At some point, reinforced paper tags were introduced. These are designed not to detach as easily as older tags during transport.

===Warsaw Convention===
The Warsaw Convention of 1929, specifically Article Four, established the criteria for issuing a baggage check or luggage ticket. This agreement also established limit of liability on checked baggage.

===Previous bag tags===
Prior to the 1990s, airline bag tags consisted of a paper tag attached with a string.

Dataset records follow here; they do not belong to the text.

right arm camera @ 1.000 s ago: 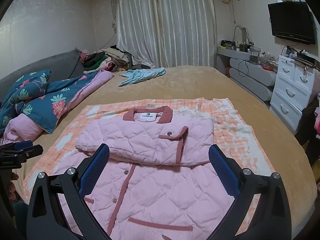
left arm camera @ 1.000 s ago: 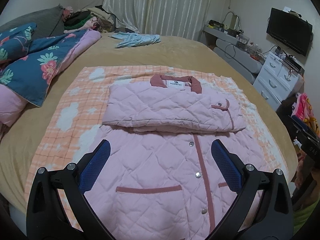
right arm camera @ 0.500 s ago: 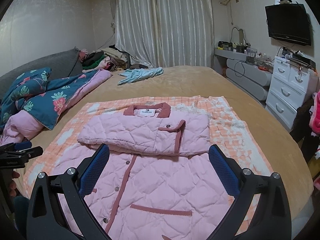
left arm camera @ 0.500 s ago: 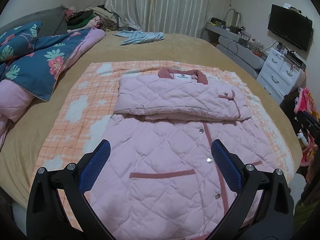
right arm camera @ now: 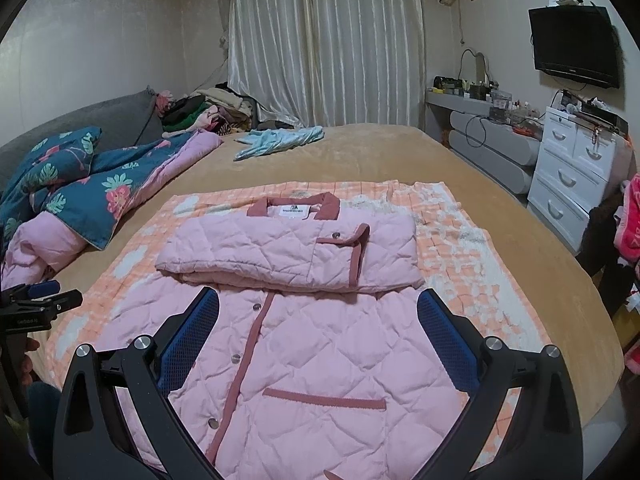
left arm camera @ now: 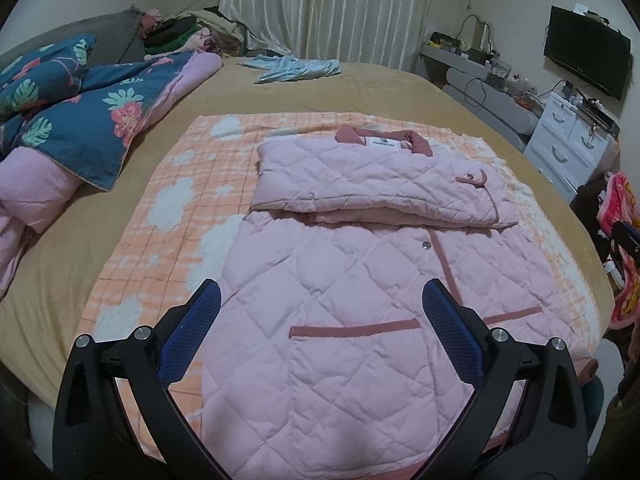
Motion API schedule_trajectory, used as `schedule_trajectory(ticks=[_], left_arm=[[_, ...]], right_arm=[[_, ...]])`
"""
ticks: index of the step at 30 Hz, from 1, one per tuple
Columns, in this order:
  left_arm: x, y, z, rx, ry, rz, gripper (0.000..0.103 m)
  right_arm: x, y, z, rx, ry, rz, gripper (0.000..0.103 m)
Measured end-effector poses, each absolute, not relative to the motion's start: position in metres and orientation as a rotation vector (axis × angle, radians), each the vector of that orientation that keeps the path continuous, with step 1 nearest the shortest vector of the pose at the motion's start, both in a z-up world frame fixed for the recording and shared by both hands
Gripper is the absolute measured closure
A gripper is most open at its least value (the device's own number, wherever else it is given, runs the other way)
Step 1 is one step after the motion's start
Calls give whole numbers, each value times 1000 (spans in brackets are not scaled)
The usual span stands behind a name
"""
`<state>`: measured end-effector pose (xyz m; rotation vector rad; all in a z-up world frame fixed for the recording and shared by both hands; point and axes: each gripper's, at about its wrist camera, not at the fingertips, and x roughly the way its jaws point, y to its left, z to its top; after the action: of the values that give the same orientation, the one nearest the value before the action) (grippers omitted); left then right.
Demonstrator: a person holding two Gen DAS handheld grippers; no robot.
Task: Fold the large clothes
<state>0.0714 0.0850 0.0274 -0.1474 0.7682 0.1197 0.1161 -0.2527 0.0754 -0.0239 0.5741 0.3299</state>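
Pink quilted fabric with rose trim makes up the jacket [left arm camera: 352, 280], which is laid front-up on an orange checked blanket [left arm camera: 172, 208] spread over the tan bedspread [left arm camera: 380, 88]. Both sleeves are already folded across the chest into a thick band just below the collar [right arm camera: 294, 207], so the sideways folds are judged done. The lower body, with its snaps and pocket welts, is spread flat toward the near edge, and the fold of hem up to collar is judged to be left.

The left gripper [left arm camera: 320, 320] is held above the near hem with its blue pads wide apart and nothing between them. The right gripper [right arm camera: 318, 328] is likewise spread and empty, over the near right part of the jacket.

A white neck label [right arm camera: 294, 212] is seen inside the collar; dark print is visible on it but is too small to be read. A wall-mounted television [right arm camera: 574, 52] is seen at far right, and no writing on it can be read.
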Motion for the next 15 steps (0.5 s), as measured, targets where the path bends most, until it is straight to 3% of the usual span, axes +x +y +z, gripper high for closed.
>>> schedule_trajectory(ticks=[15], left_arm=[[59,93,-13,-144,843,141,8]], right_arm=[[112,-263,35,-33,671,316,4]])
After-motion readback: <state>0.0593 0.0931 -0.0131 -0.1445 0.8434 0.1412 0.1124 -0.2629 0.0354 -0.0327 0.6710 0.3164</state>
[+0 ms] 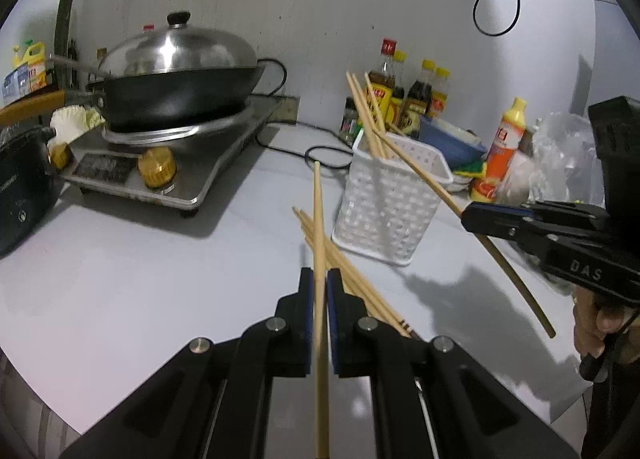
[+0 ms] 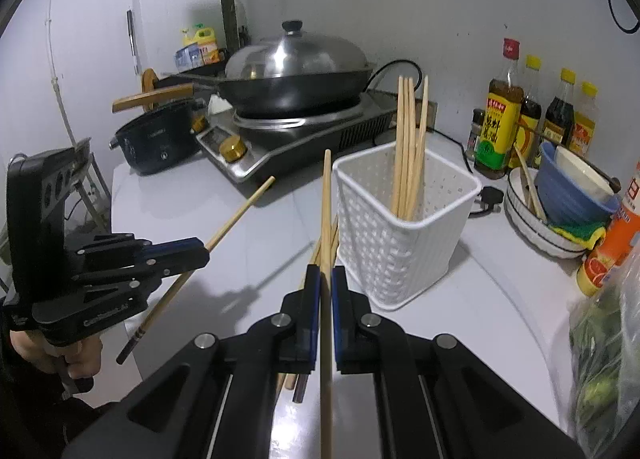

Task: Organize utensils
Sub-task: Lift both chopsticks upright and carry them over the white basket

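My left gripper [image 1: 320, 277] is shut on a single wooden chopstick [image 1: 318, 211] that points away over the counter. Under it, several loose chopsticks [image 1: 348, 271] lie on the grey counter beside the white perforated basket [image 1: 384, 211]. A few chopsticks [image 1: 366, 111] stand in that basket. My right gripper [image 2: 326, 273] is shut on another chopstick [image 2: 327, 199], held above the loose chopsticks [image 2: 316, 255] just left of the basket [image 2: 384, 255]. In the right wrist view the left gripper [image 2: 205, 252] is at the left, its chopstick [image 2: 244, 205] slanting up. In the left wrist view the right gripper [image 1: 466, 217] is at the right.
A lidded wok [image 1: 176, 79] sits on an induction stove [image 1: 168, 175] at the back left, with a black cooker [image 2: 160, 143] beside it. Sauce bottles [image 2: 498, 115], stacked bowls [image 2: 560, 195], an orange bottle [image 1: 502, 147] and a plastic bag [image 2: 604, 359] crowd the right side.
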A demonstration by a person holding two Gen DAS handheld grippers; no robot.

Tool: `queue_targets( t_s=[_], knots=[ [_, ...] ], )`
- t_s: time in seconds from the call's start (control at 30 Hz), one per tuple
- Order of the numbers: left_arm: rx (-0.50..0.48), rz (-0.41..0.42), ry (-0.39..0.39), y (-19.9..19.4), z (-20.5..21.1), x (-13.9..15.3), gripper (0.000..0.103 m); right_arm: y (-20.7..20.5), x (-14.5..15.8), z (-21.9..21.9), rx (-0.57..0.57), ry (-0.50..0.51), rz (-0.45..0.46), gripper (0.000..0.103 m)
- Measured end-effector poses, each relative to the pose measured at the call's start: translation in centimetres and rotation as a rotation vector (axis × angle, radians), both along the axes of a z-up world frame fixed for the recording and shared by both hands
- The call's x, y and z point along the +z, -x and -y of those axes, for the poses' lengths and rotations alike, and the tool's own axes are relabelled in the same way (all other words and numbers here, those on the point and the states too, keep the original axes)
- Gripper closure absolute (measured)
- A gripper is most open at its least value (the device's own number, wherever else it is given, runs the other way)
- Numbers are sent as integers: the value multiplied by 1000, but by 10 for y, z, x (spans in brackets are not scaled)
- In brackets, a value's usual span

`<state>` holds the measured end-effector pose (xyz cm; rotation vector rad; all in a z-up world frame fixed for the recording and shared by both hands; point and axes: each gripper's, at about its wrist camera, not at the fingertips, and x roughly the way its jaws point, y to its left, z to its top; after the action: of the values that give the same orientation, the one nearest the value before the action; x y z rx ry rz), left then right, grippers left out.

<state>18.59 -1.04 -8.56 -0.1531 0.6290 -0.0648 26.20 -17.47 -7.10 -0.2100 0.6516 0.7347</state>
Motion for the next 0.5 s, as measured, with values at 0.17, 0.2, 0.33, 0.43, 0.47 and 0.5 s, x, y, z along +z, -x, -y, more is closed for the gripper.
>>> queue_targets(
  t_s=[0.17, 0.2, 0.33, 0.43, 0.47, 0.5],
  knots=[
    [-3, 32, 12, 5, -6, 14, 97, -6, 17, 5, -15, -16, 25, 98],
    [0, 37, 15, 7, -8, 16, 97, -8, 21, 7, -20, -19, 29, 98],
    [12, 68, 23, 9, -14, 27, 97, -22, 43, 12, -34, -50, 56, 98],
    [18, 87, 32, 9, -20, 34, 97, -34, 61, 12, -34, -79, 77, 98],
    [19, 91, 31, 8, -20, 35, 97, -41, 68, 10, -34, -89, 83, 98],
    [19, 97, 29, 8, -22, 37, 97, -45, 72, 9, -35, -96, 87, 98]
  ],
)
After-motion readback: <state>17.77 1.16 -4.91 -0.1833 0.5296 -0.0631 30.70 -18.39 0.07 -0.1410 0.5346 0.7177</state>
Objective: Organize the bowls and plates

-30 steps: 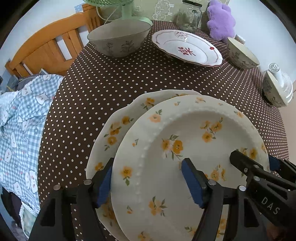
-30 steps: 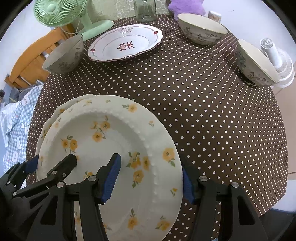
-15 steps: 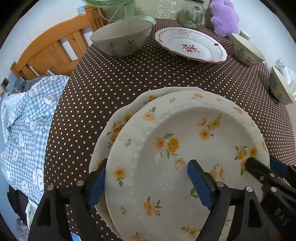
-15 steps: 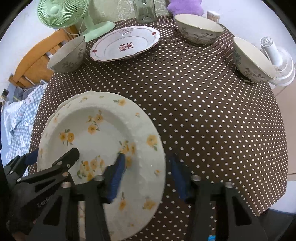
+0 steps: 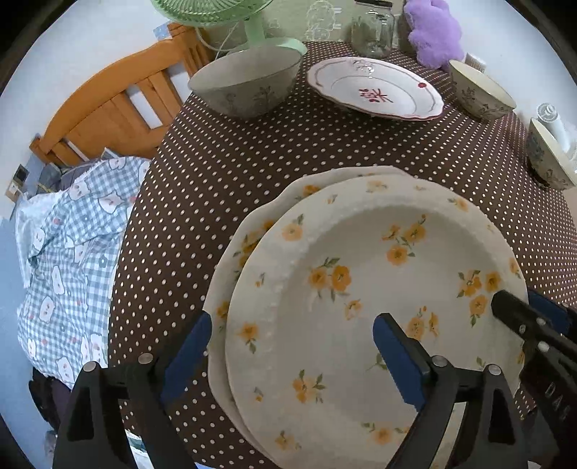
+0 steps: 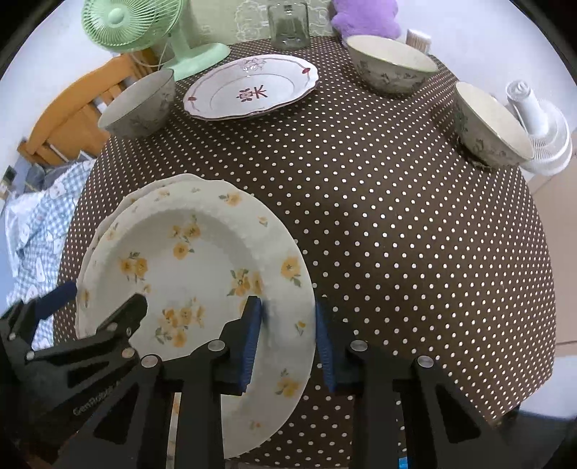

The tag contained basic information:

- Airline/carrier name
- Flight number
- Baggage tag number (composed of the two-letter airline code and six digits)
- Destination airport code

These tags became obsolete because they offered little security and were easy to replicate.

===Current bag tags===
Current bag tags include a bar code using the Interleaved 2 of 5 symbology. These bag tags are printed using a thermal or barcode printer on an adhesive thermal paper stock. This printed strip is then attached to the luggage at check-in, allowing automated sorting of the bags by bar code readers.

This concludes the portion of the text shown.